# Current Approach to Identifying Tweets needing Support

In [1]:
%%time
!pip3 freeze | grep -E 'boto3|s3fs|scikit-learn|distributed|dask==|dask-m|black==|jupyter-server|pandas'
!conda list -n spark | grep -E 'ipykernel'

black==22.6.0
boto3==1.24.56
dask==2022.8.0
dask-ml==2022.5.27
distributed==2022.8.0
nb-black==1.0.7
pandas==1.4.3
s3fs==0.4.2
scikit-learn==1.1.2
ipykernel                 6.15.1             pyh210e3f2_0    conda-forge
CPU times: user 40.6 ms, sys: 13.4 ms, total: 54 ms
Wall time: 2.38 s


In [2]:
%load_ext lab_black

In [3]:
import os
from glob import glob
from datetime import datetime
import zipfile

import boto3
import dask.dataframe as dd
import numpy as np
import pandas as pd
import sklearn.metrics as skm
from dask_ml.model_selection import train_test_split
from sklearn.model_selection import train_test_split as sk_train_test_split
from sklearn.dummy import DummyClassifier
from sklearn.pipeline import Pipeline

## About

This notebook walks through the end-to-end workflow being currently used to identify negative sentiment tweets that need to be reviewed by mission team members.

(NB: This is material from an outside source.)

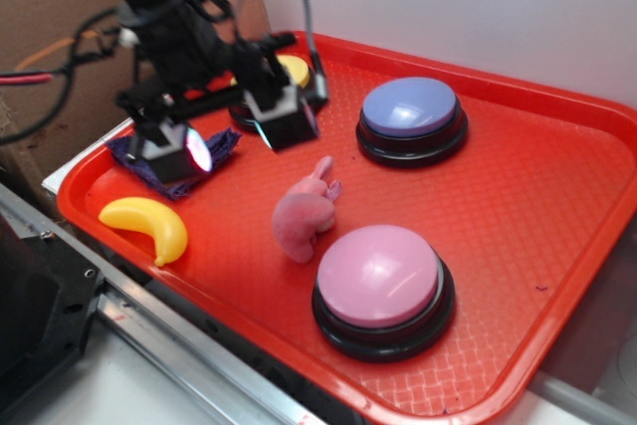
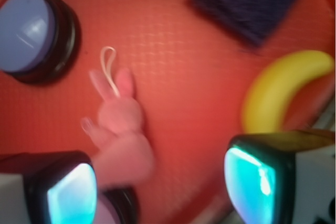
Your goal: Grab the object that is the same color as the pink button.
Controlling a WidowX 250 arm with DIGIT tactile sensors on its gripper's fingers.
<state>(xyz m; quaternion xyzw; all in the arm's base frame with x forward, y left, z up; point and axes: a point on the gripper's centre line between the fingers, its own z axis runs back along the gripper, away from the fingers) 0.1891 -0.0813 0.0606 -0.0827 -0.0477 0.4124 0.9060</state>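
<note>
soft pink plush toy (image 1: 306, 214) with thin ears, glossy domed pink button (image 1: 382, 287), textured red tray (image 1: 537, 206), gripper (image 1: 234, 134) spread wide, empty

Around the pink plush toy (image 1: 307, 218) the red tray (image 1: 537, 206) is lying bare on its far-right side, a wide lane. The pink button (image 1: 383, 286) is crowding it just beside its near end. The lavender-blue button (image 1: 411, 118) (well apart) is sitting beyond it, the yellow banana (image 1: 149, 226) off left.
</note>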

Machine learning scoring metrics identified in `scoping.md` are used to quantitatively evaluate this approach. The business metric is time wasted reading non-negative sentiment tweets and this is also estimated here.

For a summary of assumptions made, see the discussion at the end of the notebook.

## User Inputs

In [10]:
label_mapper = {0: "does_not_need_support", 1: "needs_support"}

nrows = 172_000
partition_size = 21_000
frac_negative = 0.045  # for dummy data only

test_split_frac = 0.125

# inference
inference_start_date = "2022-01-10 00:00:00"

In [11]:
n_partitions = int(nrows / partition_size)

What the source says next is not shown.